RG : Qui sont ces personnalités ?
SL : J’ai interrogé au total sept figures cubaines et trois personnalités internationales afin qu’elles partagent leur vision de Cuba, de son histoire et de son avenir. Il s’agit de Mariela Castro Espín, directrice du Centre national d’éducation sexuelle et fille du Président Raúl Castro ; Ricardo Alarcón de Quesada, Président du Parlement cubain de 1993 à 2013 ; Max Lesnik Menéndez, Directeur de Radio Miami et fondateur de la revue La Nueva Réplica ; Miguel Barnet Lanza, Président de l’Union nationale des écrivains et artistes de Cuba ; Eusebio Leal Spengler, historien de la ville de La Havane ; Abel Prieto Jiménez, Ministre de la Culture pendant près de quinze ans et aujourd’hui conseiller du Président de la République ; Alfredo Guevara Valdés, père du cinéma cubain et du Nouveau cinéma latino-américain ; Wayne S. Smith, dernier ambassadeur des Etats-Unis à Cuba ; Jean-Pierre Bel, Président du Sénat français de 2011 à 2014 et aujourd’hui conseiller spécial de l’Elysée pour l’Amérique latine, et Álvaro Colom, Président du Guatemala de 2008 à 2012.

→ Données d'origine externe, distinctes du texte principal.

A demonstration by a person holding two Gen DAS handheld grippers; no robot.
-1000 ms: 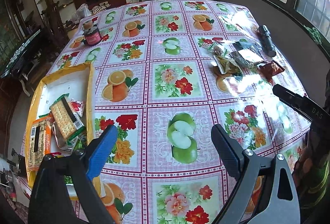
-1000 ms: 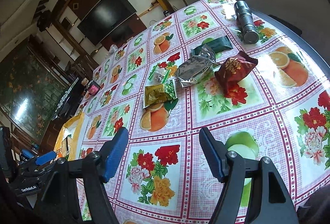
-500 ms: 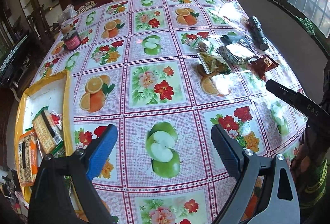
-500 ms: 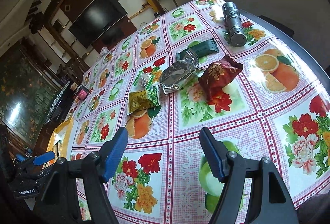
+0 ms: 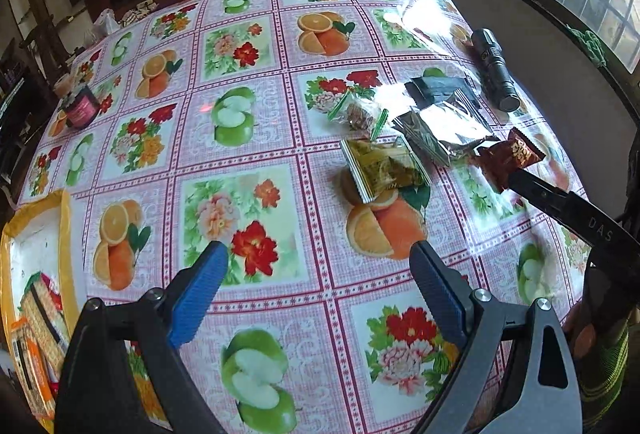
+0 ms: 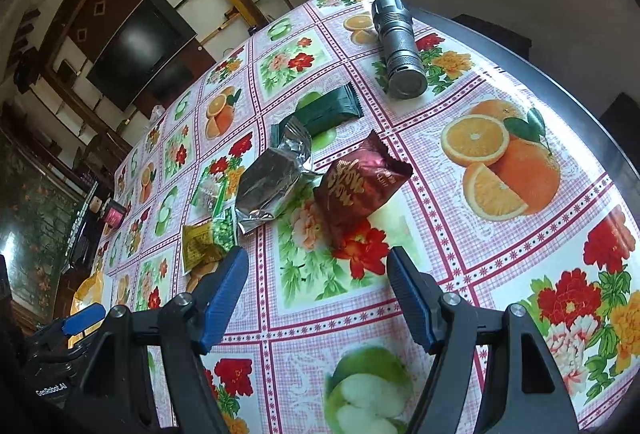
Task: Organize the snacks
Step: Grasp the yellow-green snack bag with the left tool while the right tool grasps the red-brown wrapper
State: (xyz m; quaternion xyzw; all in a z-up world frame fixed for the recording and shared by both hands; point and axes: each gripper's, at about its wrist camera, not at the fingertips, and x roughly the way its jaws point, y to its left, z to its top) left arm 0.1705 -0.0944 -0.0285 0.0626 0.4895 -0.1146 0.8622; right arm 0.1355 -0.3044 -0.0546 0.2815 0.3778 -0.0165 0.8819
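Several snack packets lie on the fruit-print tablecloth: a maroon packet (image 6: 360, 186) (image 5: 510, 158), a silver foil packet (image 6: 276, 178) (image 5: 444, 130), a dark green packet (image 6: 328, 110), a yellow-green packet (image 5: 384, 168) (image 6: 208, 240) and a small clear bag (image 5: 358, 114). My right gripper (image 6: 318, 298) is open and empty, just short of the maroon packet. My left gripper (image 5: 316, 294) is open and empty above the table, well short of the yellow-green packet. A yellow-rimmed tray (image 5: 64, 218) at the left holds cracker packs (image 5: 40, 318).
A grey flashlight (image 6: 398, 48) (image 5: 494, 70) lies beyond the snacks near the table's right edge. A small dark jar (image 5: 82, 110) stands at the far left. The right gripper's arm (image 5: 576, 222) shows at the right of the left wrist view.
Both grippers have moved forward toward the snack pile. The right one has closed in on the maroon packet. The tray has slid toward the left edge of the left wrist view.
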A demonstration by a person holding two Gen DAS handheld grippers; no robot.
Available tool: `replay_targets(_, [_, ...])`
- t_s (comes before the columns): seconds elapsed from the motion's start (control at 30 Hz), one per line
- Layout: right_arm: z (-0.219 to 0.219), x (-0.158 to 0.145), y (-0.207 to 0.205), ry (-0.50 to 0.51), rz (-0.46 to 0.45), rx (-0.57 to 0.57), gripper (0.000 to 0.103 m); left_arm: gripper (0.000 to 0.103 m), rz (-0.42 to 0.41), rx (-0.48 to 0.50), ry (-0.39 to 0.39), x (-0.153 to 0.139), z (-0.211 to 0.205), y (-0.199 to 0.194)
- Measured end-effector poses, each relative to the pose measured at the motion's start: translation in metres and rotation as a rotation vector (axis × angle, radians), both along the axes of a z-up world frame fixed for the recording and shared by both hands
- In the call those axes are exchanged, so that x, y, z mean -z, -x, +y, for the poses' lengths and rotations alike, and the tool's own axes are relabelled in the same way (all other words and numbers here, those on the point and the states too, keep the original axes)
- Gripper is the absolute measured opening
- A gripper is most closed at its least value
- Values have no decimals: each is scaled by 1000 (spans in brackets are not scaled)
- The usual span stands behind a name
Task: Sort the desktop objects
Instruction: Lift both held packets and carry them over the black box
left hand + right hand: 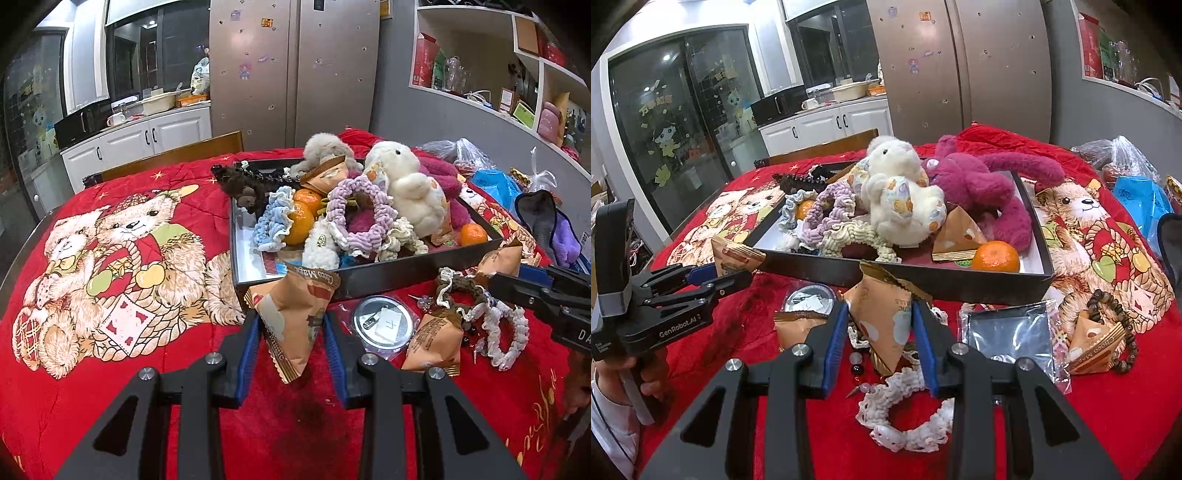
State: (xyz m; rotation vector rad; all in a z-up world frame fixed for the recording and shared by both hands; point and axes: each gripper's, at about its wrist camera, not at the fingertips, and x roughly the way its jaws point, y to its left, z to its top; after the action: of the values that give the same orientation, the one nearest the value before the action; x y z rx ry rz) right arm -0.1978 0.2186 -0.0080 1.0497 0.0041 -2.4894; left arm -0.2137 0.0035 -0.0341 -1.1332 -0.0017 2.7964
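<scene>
Two light, crinkly snack packets (291,317) (886,321) are pinched mid-body by left gripper (291,325) and right gripper (884,332); tray (388,280) lies at twelve o'clock.

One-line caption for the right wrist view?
Right gripper clamps a snack packet before the toy-filled tray; left gripper holds another.

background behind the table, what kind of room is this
Most likely a home kitchen or dining area: a tall steel fridge with magnets, white counter cabinets, and wall shelves of household items.
</scene>
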Motion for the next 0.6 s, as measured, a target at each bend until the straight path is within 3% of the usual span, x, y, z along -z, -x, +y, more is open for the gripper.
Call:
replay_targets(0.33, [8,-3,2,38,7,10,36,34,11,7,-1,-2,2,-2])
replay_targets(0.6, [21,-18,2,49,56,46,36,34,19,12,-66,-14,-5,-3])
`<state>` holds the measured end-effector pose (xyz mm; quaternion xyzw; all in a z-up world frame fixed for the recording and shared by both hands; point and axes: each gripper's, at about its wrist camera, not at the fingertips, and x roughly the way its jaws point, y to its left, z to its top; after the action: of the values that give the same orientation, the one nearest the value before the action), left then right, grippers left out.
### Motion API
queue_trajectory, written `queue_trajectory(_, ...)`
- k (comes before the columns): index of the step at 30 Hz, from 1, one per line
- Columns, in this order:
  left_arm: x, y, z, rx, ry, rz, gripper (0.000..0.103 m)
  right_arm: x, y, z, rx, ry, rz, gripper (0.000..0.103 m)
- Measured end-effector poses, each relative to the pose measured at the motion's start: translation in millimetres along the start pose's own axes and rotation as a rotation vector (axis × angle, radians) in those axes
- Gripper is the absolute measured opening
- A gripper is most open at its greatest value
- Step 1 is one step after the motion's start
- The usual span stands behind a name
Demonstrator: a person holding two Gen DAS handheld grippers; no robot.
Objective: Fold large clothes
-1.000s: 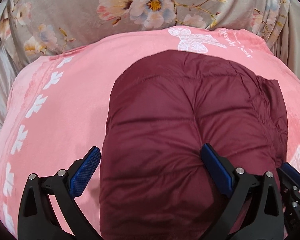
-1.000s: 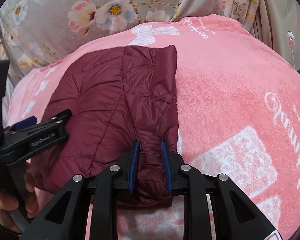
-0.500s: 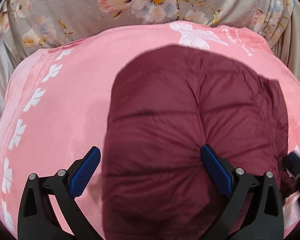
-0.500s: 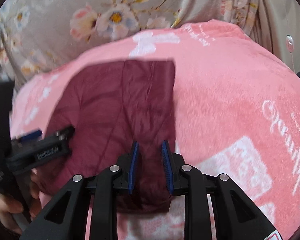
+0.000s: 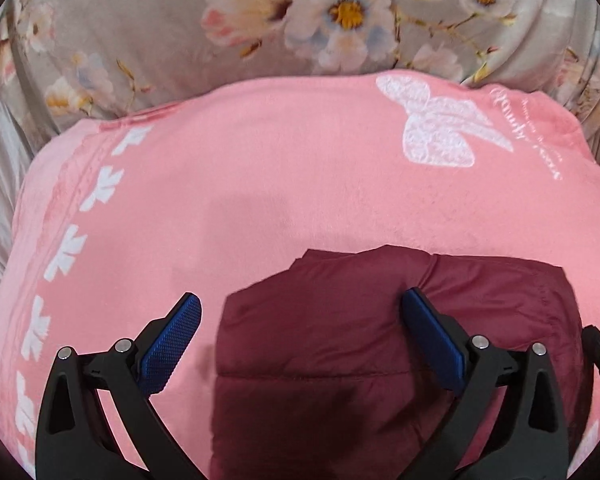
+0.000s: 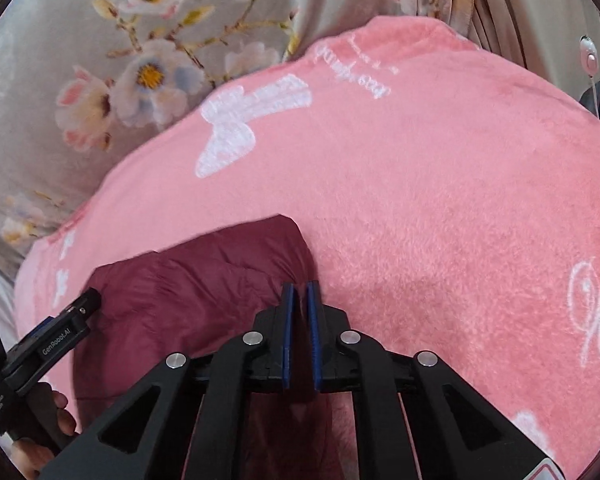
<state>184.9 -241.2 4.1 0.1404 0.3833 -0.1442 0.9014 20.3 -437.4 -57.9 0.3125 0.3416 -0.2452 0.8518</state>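
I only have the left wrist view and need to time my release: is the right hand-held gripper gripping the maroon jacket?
Observer: Yes, the right hand-held gripper is shut on the jacket's right edge.
Operator: Any jacket beyond it?
Observer: No, only bare pink blanket lies to its right.
Operator: Does that camera see my side?
Observer: Yes, the left hand-held gripper shows at the jacket's left edge.
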Motion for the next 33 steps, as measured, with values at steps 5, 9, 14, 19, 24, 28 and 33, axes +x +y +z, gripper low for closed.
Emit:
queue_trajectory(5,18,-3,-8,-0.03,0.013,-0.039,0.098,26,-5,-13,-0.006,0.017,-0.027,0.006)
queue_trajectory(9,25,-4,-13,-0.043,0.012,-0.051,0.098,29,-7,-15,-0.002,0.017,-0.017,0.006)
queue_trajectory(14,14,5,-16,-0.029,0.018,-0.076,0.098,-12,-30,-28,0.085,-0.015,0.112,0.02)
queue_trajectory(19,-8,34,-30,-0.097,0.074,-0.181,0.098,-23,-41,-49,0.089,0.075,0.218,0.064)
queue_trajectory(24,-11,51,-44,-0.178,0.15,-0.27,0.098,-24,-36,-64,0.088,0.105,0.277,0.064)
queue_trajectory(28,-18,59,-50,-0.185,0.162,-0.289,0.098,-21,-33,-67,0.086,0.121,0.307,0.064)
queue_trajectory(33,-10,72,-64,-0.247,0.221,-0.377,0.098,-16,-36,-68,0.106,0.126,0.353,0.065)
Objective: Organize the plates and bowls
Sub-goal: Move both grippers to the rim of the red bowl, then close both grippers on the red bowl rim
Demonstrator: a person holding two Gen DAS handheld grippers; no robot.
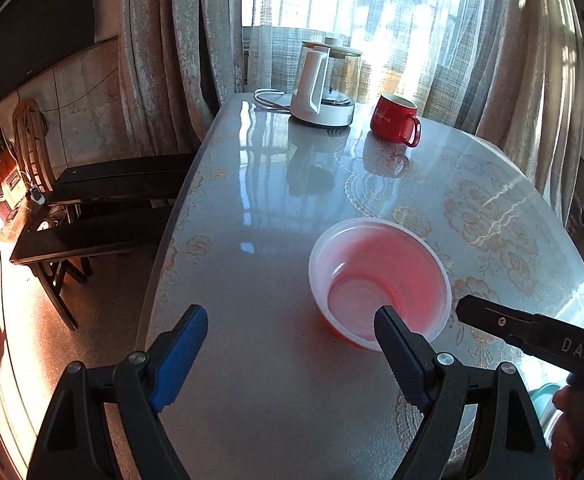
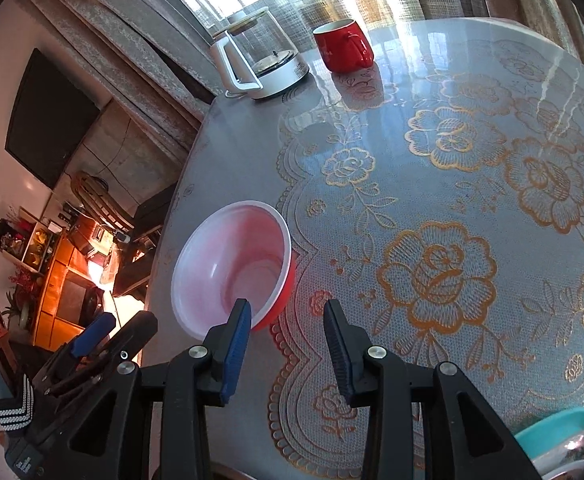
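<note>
A red bowl with a white inside (image 1: 380,280) stands upright on the table; it also shows in the right wrist view (image 2: 234,268). My left gripper (image 1: 292,320) is open and empty, its right finger in front of the bowl's near rim. My right gripper (image 2: 288,312) is open and empty, its left finger at the bowl's near right rim; it enters the left wrist view (image 1: 524,332) just right of the bowl. A teal plate and a patterned dish (image 2: 564,440) lie stacked at the table's near right edge.
A white and glass kettle (image 1: 324,84) and a red mug (image 1: 396,120) stand at the far end of the glass-topped floral table (image 2: 452,200). Dark benches (image 1: 104,208) and a chair stand left of the table. Curtains hang behind.
</note>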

RG : Quels sont les sujets abordés ?
SL : L’idée de cet ouvrage était de donner la parole aux Cubains et aux partisans de la souveraineté des nations et de l’autodétermination des peuples. Néanmoins, le principe fondamental était de réaliser des entretiens sans complaisance. C’est la raison pour laquelle les sujets les plus polémiques sont abordés lors de toutes les conversations, qu’il s’agisse de la démocratie, des droits de l’homme, de la liberté d’expression, des figures de Fidel Castro et Raúl Castro et de leur présence au pouvoir, des épisodes sombres de la Révolution cubaine, des discriminations, de l’espace réservé au débat pluriel ou de la dissidence.
D’autres thèmes sont également abordés tels que les relations avec les Etats-Unis, les sanctions économiques, l’actualisation du modèle économique, la diversité sexuelle, la place de la communauté cubaine des Etats-Unis, l’importance de la culture, la préservation du patrimoine architectural de La Havane, l’essor du tourisme, la solidarité cubaine avec les déshérités de la planète, le cinéma à Cuba, le renouvellement générationnel à la tête du pays, l’avenir de Cuba et l’intégration latino-américaine.
RG : Vous soulignez dans votre ouvrage le paradoxe de voir Cuba, victime des prétentions hégémoniques étasuniennes et assiégée depuis plus d’un demi-siècle, se trouver sur le banc des accusés.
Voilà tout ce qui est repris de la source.